I’ve been alone, she says. Even when there was a man in my bed; maybe particularly then. You don’t know, she says. You truly have no notion. A woman alone in this assassin’s business, this thief’s murderer’s rapist’s business. Sometimes you don’t get paid. And after they steal your money they bootleg your work, they dirty your reputation, they call you whore.

You don’t want to know what I have done. I have danced in a G-string in dirty Midwest dives. Bums in Atlantic City bars have put their hands on me, but I always knew I was a queen in exile, I had that
in me?, the waiting?, the knowing my kingdom would come. One day, I knew, the poor would beg me for money and I would say, no dice, jack, I did my hustling, go do yours. People. Always hitting you up, always hitching a ride.
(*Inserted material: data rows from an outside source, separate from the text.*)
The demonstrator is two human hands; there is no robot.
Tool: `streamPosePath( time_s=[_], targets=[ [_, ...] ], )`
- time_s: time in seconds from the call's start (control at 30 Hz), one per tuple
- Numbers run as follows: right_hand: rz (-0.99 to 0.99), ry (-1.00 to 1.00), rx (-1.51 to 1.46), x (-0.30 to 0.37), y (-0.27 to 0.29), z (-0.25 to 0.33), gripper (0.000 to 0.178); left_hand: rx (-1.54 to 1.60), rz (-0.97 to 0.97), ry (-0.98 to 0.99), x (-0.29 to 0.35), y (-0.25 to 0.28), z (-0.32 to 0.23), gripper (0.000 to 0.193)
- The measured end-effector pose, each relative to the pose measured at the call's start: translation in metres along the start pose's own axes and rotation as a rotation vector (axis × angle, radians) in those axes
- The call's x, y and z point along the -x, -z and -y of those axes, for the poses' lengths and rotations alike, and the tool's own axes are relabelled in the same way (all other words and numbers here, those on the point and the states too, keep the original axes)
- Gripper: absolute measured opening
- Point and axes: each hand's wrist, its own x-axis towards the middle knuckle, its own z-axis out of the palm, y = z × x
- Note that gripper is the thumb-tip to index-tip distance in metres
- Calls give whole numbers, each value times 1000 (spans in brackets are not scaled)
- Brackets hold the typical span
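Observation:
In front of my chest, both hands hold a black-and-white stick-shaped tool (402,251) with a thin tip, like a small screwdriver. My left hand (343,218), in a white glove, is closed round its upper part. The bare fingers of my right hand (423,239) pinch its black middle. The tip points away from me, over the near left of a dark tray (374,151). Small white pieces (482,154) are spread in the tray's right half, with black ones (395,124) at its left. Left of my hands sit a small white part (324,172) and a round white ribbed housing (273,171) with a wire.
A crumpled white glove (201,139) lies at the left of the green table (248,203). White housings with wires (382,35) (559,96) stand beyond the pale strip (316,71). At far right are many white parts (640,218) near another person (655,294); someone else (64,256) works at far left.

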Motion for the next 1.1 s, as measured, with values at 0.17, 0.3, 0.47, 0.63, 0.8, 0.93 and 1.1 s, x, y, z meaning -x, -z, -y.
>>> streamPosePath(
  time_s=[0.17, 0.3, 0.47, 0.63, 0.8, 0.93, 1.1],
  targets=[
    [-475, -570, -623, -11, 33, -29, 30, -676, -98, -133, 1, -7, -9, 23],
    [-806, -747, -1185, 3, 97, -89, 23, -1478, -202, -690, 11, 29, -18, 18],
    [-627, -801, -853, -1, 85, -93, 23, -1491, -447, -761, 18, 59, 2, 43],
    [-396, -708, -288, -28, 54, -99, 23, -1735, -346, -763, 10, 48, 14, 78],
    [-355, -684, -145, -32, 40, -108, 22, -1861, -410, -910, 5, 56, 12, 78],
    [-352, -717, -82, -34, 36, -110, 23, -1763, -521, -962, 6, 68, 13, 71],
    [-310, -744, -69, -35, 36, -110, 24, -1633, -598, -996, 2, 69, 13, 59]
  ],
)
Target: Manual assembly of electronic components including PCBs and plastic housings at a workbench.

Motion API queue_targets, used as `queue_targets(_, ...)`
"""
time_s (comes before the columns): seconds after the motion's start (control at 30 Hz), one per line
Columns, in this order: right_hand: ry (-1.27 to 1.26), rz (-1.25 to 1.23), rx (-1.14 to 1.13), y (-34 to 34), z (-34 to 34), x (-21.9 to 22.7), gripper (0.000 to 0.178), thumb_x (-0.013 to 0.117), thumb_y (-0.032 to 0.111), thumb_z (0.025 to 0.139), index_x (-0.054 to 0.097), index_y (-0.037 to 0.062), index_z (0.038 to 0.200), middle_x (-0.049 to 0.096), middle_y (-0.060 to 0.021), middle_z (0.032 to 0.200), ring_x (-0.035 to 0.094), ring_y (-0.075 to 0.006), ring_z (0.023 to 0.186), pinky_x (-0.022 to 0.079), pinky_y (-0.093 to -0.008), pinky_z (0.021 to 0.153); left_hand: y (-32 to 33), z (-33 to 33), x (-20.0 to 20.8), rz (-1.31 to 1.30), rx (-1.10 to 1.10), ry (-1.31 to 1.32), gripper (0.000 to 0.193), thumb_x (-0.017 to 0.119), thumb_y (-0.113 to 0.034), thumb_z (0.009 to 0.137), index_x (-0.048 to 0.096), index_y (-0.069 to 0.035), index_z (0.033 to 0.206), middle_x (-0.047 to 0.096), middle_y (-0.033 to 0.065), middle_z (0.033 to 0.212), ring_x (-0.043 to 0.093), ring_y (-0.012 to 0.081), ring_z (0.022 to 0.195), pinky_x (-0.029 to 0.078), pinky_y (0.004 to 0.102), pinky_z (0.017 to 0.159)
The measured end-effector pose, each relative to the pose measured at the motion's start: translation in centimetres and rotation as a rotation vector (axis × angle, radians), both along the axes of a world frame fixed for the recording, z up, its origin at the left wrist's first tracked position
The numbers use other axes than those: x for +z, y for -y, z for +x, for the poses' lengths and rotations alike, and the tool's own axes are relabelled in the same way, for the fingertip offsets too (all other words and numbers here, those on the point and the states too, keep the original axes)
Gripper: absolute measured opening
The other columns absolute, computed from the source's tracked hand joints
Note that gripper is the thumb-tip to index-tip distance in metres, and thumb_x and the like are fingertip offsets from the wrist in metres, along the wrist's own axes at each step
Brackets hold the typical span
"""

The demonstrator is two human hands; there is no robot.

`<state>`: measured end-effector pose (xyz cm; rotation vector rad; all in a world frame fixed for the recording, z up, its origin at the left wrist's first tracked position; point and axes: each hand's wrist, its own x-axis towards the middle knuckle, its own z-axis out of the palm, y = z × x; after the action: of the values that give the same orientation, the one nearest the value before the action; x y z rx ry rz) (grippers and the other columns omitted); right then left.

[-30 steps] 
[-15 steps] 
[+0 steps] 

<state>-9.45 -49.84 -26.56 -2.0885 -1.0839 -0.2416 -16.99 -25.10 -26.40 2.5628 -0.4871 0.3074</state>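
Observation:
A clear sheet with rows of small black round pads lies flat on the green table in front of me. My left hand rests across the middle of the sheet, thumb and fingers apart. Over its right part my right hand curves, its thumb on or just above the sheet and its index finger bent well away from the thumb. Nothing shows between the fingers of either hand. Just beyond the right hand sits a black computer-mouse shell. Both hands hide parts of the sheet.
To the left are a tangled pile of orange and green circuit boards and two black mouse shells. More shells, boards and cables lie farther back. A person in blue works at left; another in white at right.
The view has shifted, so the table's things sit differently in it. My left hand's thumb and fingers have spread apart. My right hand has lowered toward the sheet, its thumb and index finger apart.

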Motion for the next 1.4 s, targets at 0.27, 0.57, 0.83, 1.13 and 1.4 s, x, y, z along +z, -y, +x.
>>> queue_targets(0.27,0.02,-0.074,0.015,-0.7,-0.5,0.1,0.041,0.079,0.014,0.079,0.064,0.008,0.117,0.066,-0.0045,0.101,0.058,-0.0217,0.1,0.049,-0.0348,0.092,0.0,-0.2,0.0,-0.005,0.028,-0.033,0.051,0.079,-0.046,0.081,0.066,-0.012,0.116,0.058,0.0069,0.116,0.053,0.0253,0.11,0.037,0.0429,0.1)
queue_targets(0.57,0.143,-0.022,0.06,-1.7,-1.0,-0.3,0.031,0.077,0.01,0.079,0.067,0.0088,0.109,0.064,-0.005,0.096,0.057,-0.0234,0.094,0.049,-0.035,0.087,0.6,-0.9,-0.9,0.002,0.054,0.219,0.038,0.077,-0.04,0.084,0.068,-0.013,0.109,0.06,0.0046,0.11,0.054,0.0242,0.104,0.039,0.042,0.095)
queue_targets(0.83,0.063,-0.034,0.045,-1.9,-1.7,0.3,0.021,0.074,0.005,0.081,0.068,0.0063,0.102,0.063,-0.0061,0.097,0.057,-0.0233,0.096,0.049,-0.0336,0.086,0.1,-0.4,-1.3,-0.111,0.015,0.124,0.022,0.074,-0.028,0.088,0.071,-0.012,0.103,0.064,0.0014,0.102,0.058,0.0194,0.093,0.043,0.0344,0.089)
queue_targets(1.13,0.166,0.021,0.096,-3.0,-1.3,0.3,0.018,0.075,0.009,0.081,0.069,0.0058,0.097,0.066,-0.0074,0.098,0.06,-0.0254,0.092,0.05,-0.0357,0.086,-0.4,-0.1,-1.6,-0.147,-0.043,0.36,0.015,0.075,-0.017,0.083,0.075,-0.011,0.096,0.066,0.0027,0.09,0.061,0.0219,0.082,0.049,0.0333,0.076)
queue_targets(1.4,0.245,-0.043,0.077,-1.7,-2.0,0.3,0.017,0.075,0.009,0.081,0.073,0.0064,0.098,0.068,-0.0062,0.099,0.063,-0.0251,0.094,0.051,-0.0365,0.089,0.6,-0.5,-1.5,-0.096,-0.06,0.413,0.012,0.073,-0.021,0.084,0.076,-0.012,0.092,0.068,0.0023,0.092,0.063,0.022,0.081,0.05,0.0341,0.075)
He says, weakly, you sound like you’ve lived a hundred years.

Two hundred, she says. My heart broke open and history fell in. That, and the future too. I go back a century to ugly Ma Rainey preaching Trust No Man, and forward a century to some space kitty floating weightless round the moon and singing to a stadium in the sky. I sat at the feet of Memphis Minnie, who’s only just alive?, a fat balloon in a wheelchair now, she stopped crying just long enough to boast how she out-guitared Broonzy and to teach me the Minnie-Jitis. And what Holiday said about herself you know to be true of me. I was a woman when I was sixteen. Now I’m old as money, old as gold. Now I’m old as love.